Saturday, June 19, 2010

Doubting My Parenting Skills

I love to be complimented just like anyone else and since this is my blog I can brag a little. I admit that over the past few weeks I have questioned my parenting abilities and skills. The whole day care drama had me doubting my ability to adequately parent my children or even assess them. Was my mama bias so huge that I couldn't see how disturbed my children were or their severe behavioral disabilities? I saw them as normal and happy children who could be challenging at times just like any other kid. Everyone away from the day care told me that my children were wonderful and fine but I still had this doubt lingering. It caused me to be overly critical of anything the children or I did that might look like a behvioral problem. While it definitelly caused me to be harder on the kids than normal, I internalized most of it and just worried.

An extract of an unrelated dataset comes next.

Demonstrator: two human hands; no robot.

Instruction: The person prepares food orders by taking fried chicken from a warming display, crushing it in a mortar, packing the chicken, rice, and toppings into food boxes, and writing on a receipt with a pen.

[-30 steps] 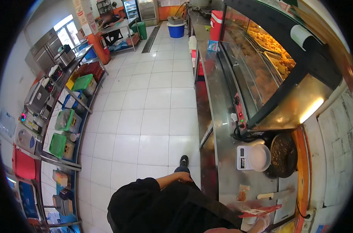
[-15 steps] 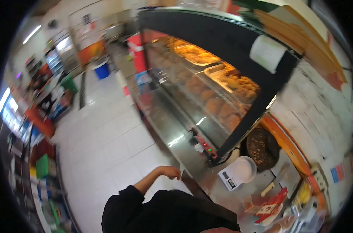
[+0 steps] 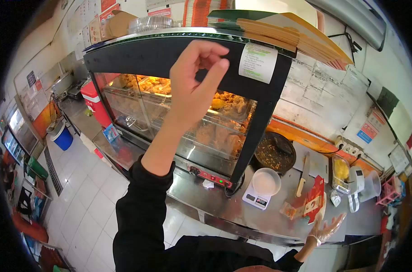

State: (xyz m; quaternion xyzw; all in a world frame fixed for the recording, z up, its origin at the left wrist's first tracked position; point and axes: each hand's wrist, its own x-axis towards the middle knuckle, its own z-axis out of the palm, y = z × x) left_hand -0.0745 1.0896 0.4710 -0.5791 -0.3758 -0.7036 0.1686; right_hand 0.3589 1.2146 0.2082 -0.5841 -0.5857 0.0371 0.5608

The early childhood evaluator stopped by earlier this week and we talked for quite awhile about my kids. We had actually talked about two weeks earlier at length on the phone. Over the phone she stated they sounded like normal children who are thriving and not afraid to explore the world. I was hoping she would be able to see M and Jacob on Thursday but Jacob was sick so she only got to see M.

The evaluator was not only very happy with how M is doing and what evidence she could see of Jacob (good school evaluation, artwork and things M told her about him)she thanked me for being a foster parent. She stated my children appear to be thriving and she was impressed with my parenting skills. She also stated that she doesn't often tell people they should have more children but she believes I could have ten and handle it all. She stated she hopes I continue to work as a foster parent and adopt more children.

The truth is I am not sure how much longer I will be a foster parent. I have begun preparing for a career change and am not sure that I will remain in foster care. I know I am not accepting any new placements for awhile until I decide where my next child will be from and when I will be ready to accept that child. Life needs to slow down a little before I try to help my family and a child learn to live together. Foster children often need lots of time and attention to begin to feel safe and overcome their past abuse and trauma. I just don't have that kind of time right now. God will lead me to the child that is right for my home. He led me to Jacob and M and He will show me my next child also. I know this. I just really don't think it will be 10 kids!